What’s clear is people don’t understand the history of blackface and why it’s viewed as offensive — and some just don’t care. It’s a failure of our education system that so many are so ignorant. The hullabaloo about nonexistent critical race theory in school shows how far many will go to make sure their students don’t learn about racism. And when you don’t learn from the past, you’re bound to repeat it, and so here we are with blackface.

For those who still don’t get it, blackface dates back about 200 years. In minstrel shows, white actors painted their faces black to mock Black people. These “comedy” routines used racist stereotypes to create caricatures meant to dehumanize Black people and demonstrate inferiority. Some Black people aren’t bothered by blackface. Some people who put on blackface don’t mean any harm. It’s all irrelevant. The fact is the blackface is steeped in racism, and just shouldn’t be done.
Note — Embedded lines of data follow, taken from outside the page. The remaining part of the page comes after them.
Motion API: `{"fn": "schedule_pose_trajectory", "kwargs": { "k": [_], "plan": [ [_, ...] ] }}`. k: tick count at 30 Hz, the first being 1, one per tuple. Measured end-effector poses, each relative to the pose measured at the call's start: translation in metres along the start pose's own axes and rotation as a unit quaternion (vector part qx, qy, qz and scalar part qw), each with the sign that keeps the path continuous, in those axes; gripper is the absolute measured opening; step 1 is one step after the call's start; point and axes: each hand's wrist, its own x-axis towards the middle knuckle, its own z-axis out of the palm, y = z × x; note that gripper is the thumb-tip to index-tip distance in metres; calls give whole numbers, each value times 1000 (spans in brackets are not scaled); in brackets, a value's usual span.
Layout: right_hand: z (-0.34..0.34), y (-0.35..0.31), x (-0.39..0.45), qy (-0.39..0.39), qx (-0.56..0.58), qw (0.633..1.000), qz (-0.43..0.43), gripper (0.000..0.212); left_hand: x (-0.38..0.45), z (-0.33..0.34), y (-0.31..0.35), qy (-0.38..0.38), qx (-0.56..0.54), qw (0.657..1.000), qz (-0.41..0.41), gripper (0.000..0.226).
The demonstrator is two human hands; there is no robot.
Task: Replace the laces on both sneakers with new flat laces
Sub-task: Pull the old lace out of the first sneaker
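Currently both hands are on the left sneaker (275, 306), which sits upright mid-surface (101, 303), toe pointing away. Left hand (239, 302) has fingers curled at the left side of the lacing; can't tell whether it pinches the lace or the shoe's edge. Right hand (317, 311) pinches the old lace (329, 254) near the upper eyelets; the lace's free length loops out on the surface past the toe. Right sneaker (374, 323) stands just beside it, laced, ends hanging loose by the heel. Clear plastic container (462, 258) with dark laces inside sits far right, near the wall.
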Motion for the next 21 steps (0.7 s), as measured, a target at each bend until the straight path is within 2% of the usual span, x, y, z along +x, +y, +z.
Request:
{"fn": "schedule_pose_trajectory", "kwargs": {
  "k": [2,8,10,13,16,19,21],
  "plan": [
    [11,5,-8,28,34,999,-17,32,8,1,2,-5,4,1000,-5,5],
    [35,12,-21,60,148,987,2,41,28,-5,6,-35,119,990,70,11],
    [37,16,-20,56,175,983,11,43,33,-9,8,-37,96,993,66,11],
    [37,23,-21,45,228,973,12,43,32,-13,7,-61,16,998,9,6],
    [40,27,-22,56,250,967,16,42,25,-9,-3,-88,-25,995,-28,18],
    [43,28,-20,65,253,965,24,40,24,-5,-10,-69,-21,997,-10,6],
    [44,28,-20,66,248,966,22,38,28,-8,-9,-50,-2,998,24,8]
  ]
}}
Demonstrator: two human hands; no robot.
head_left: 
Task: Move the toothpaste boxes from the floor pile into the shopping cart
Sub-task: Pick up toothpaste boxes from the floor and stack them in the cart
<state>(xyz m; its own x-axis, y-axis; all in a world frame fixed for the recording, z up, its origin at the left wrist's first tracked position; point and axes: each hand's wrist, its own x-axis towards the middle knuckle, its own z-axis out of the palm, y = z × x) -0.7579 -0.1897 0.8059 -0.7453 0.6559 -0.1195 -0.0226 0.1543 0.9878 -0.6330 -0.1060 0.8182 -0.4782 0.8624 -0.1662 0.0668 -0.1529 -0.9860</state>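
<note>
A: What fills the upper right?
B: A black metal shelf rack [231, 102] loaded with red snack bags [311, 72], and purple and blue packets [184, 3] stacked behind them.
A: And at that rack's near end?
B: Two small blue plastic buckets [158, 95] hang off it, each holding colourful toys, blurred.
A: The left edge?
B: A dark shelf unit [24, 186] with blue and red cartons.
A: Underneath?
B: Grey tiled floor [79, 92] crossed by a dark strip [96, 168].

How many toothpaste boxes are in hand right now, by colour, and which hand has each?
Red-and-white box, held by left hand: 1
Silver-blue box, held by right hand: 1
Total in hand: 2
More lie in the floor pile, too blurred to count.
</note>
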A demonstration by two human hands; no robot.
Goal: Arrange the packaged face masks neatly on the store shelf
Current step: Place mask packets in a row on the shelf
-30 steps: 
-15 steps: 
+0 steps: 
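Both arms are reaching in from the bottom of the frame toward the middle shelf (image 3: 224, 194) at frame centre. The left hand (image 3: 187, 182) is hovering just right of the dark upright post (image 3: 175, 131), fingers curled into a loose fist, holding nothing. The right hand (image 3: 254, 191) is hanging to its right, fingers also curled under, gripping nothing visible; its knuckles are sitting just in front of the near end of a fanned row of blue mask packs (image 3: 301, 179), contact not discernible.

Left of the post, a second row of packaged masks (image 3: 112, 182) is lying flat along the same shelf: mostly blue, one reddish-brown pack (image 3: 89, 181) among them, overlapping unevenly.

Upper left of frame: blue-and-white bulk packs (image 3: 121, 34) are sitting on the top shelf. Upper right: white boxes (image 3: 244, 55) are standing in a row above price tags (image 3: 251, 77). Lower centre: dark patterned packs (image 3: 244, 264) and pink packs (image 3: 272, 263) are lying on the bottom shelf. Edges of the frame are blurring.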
But it will be done again. Soon.

Inevitably those who wear blackface will say they’re not racist. Yet, they engage in something absolutely racist. By the way, no one in America is racist, let them tell it. Somehow, though, this country remains filled with people who do racist things. Calling someone out on racism, however, becomes bigger than the actual racist act, and that person is now a victim.

I also have to ask what’s going on at Center Grove. This isn’t the first time a student from that school has been accused of mocking a Black student from an opposing team. During a basketball game in 2018 a white student from Center Grove fell onto the floor and pretended to have a seizure. It just so happened the Black student had a medical condition that caused seizures. This “fish-out-of-water” routine was common and part of their “curtain of distraction” deployed against the opposing team. It was just a coincidence that a Black student who had seizures felt mocked, the story went. Um, OK.

Granted, these incidents are years apart, but students in high school in 2018 can be in school today. What lessons were learned then? We know Center Grove is predominately white so what is the district doing? What are parents doing?

Paying lip service and ignoring discussions about racism because you’re not Black isn’t the answer.